──────── Material for this task
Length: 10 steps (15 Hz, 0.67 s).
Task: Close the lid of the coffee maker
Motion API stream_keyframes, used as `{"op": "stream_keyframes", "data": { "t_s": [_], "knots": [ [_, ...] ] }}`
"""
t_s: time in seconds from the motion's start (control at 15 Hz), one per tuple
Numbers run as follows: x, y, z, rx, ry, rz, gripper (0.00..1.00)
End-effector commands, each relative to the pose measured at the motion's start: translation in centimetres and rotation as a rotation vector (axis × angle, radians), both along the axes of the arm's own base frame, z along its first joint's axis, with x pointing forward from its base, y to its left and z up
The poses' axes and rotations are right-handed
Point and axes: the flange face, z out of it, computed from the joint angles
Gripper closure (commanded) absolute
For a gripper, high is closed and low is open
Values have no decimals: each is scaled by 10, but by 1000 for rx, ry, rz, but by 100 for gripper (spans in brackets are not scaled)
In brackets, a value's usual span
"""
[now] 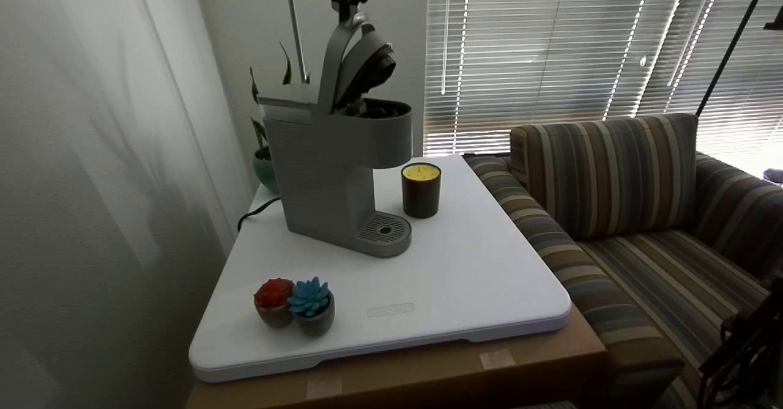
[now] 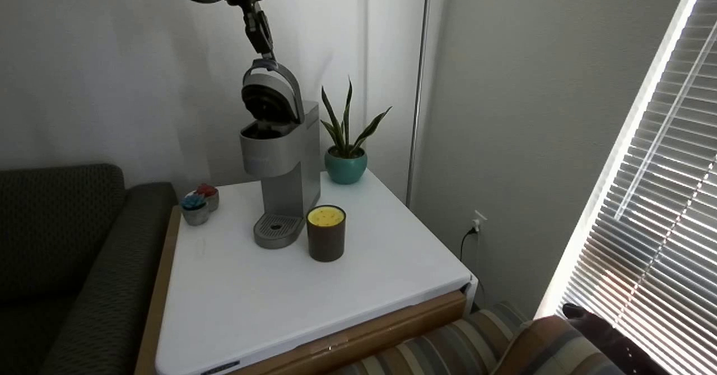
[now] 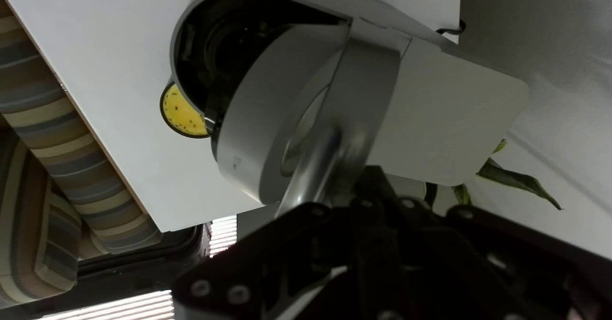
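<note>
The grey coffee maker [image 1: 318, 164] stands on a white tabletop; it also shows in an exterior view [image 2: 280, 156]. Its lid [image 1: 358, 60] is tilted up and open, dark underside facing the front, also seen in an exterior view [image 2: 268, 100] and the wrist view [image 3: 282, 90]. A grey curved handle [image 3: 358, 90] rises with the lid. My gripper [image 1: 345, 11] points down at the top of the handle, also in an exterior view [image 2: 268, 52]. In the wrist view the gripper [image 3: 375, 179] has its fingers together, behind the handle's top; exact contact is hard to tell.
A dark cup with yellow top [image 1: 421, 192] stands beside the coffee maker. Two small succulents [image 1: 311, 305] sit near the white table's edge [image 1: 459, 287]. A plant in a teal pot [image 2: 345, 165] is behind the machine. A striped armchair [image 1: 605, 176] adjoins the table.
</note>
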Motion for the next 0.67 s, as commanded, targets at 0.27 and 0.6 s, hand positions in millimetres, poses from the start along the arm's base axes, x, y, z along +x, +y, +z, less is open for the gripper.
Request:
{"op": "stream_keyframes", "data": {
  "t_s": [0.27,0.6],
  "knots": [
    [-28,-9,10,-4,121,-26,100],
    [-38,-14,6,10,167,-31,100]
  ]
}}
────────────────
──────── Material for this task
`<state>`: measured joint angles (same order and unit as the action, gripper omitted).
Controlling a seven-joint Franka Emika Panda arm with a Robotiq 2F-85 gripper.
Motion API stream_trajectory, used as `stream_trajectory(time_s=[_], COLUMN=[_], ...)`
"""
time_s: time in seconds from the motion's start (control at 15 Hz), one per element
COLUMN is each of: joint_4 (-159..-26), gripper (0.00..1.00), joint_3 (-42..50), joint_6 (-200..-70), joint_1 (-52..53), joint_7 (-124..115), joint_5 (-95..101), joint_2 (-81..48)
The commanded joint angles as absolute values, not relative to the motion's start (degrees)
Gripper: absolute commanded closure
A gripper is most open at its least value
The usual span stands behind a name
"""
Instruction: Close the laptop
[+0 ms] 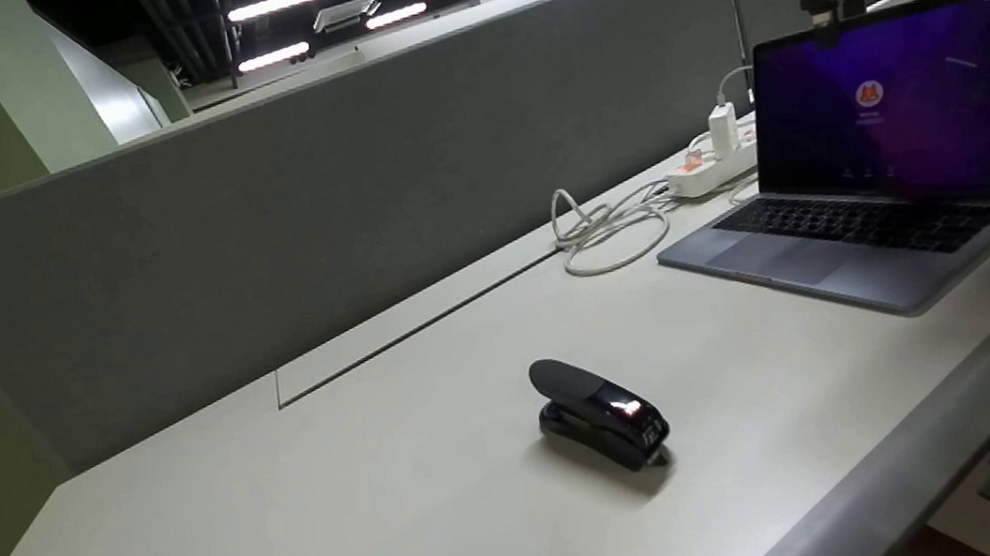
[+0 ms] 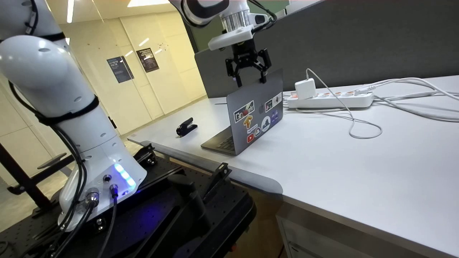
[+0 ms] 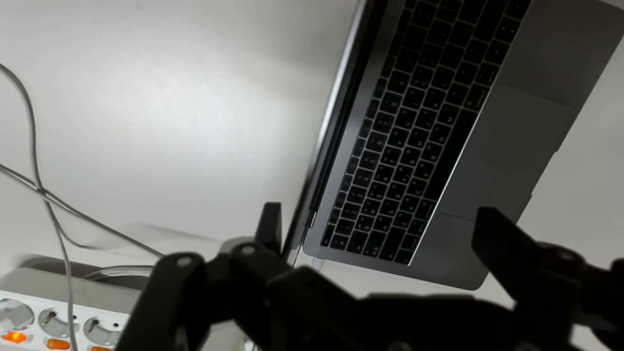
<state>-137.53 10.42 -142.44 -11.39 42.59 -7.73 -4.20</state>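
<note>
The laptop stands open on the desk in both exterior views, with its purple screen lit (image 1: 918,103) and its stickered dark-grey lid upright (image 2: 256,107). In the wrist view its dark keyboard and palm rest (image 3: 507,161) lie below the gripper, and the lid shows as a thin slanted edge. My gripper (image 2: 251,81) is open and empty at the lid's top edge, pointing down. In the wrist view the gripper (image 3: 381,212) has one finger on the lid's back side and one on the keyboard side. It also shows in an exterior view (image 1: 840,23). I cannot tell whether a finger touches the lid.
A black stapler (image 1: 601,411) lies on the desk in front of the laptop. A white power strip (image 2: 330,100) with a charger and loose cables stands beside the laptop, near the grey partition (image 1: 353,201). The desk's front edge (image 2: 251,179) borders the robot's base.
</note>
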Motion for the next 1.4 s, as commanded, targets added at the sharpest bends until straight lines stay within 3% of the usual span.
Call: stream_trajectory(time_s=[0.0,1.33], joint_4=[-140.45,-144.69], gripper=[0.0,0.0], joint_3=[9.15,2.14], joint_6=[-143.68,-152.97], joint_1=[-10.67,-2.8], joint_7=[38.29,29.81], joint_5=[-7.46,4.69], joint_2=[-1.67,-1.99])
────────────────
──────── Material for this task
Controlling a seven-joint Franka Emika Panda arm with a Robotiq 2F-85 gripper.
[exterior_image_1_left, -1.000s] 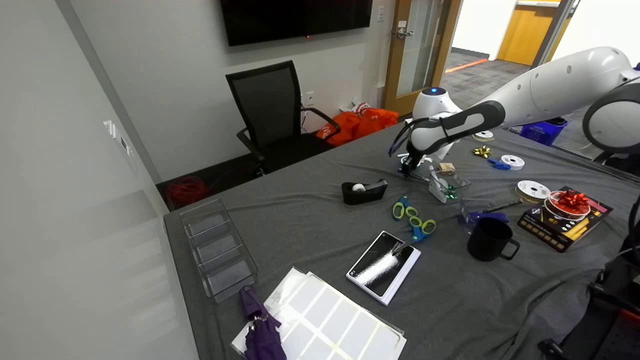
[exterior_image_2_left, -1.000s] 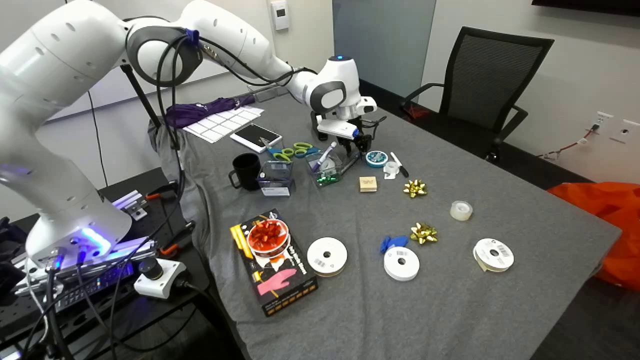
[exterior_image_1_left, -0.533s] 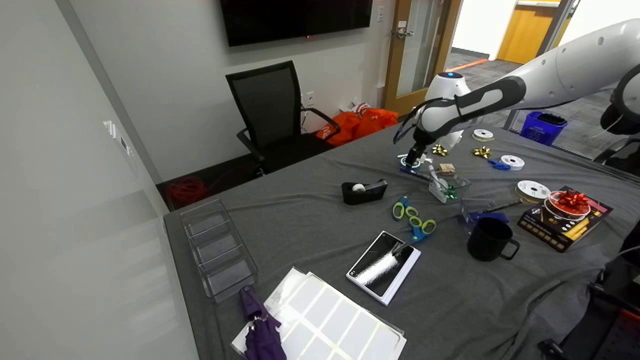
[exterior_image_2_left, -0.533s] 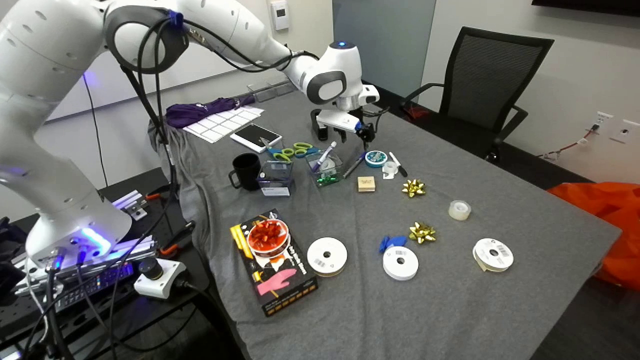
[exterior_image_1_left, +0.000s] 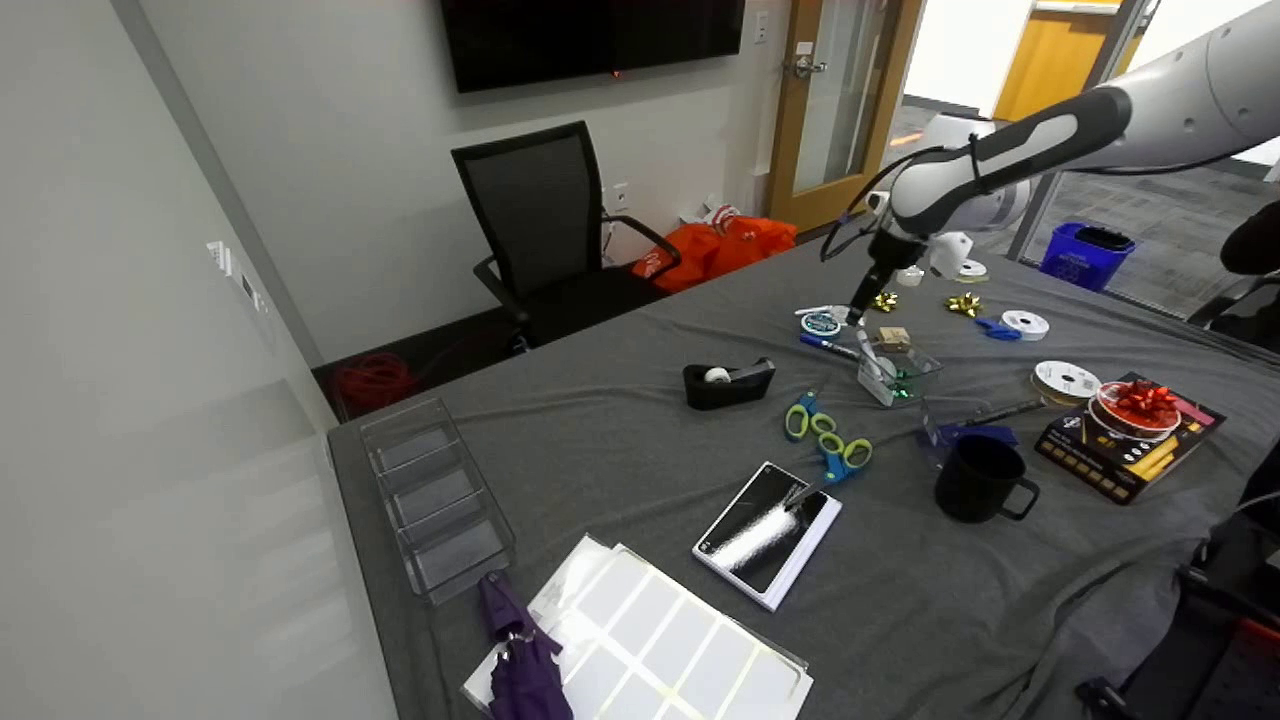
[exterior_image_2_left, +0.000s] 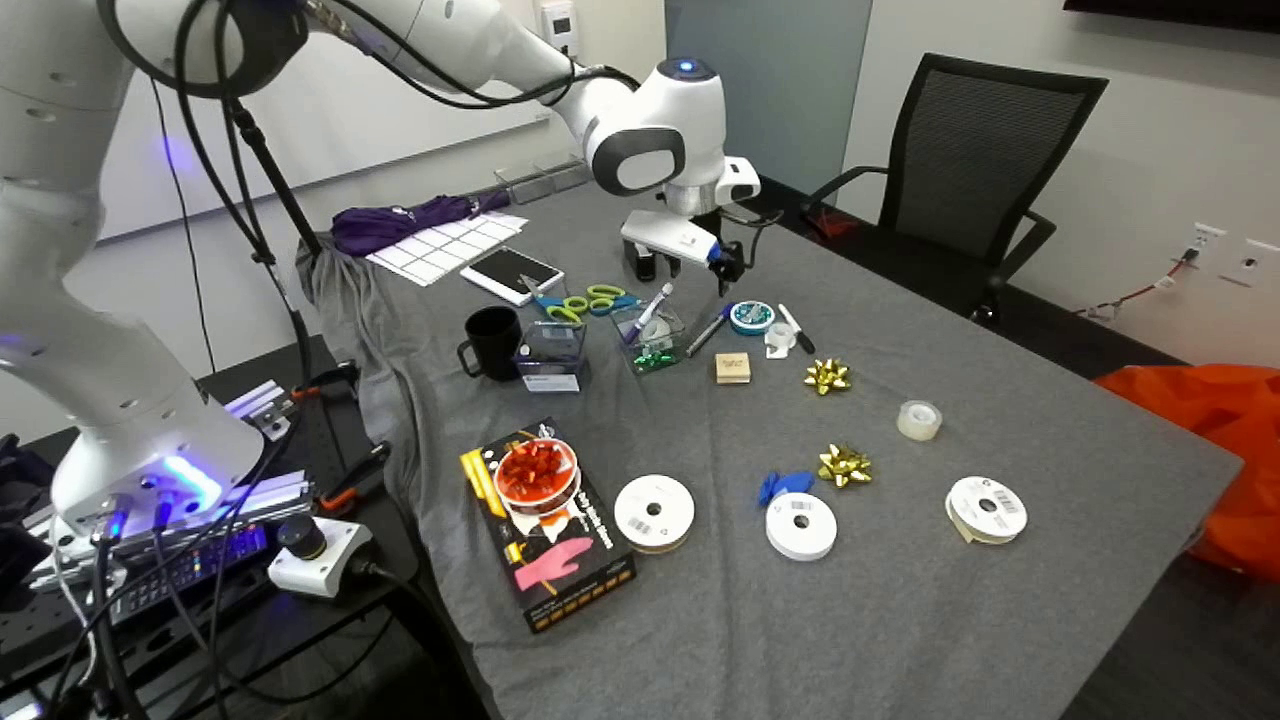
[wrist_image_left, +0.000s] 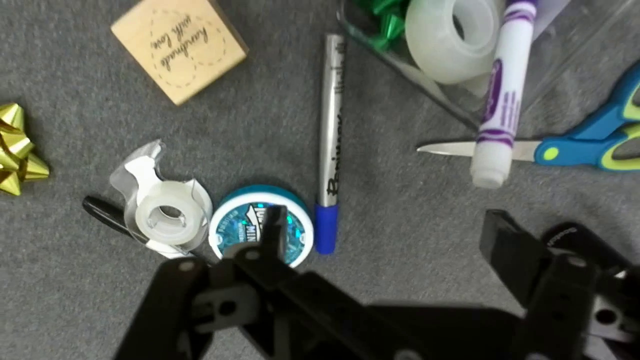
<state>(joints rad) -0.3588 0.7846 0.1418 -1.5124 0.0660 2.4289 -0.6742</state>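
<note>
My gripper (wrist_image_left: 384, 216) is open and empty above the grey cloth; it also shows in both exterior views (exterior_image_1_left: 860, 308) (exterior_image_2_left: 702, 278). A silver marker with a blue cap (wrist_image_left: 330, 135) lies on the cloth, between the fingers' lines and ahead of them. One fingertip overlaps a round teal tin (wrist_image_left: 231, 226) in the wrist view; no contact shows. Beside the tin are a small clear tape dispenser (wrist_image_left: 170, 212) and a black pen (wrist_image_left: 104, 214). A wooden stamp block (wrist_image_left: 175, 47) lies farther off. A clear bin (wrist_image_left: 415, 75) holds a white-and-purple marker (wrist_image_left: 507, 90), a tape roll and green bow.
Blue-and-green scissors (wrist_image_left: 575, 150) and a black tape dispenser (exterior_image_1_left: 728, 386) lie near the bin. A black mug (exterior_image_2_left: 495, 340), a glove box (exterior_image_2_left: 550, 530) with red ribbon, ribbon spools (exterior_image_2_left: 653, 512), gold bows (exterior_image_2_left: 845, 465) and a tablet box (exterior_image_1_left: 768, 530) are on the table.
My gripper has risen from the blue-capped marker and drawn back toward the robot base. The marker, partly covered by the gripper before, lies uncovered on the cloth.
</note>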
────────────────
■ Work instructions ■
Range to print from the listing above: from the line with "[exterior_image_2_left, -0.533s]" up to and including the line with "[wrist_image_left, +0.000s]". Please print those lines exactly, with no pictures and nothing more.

■ Expected answer ■
[exterior_image_2_left, -0.533s] 
[exterior_image_1_left, +0.000s] 
[exterior_image_2_left, +0.000s] 
[wrist_image_left, +0.000s] 

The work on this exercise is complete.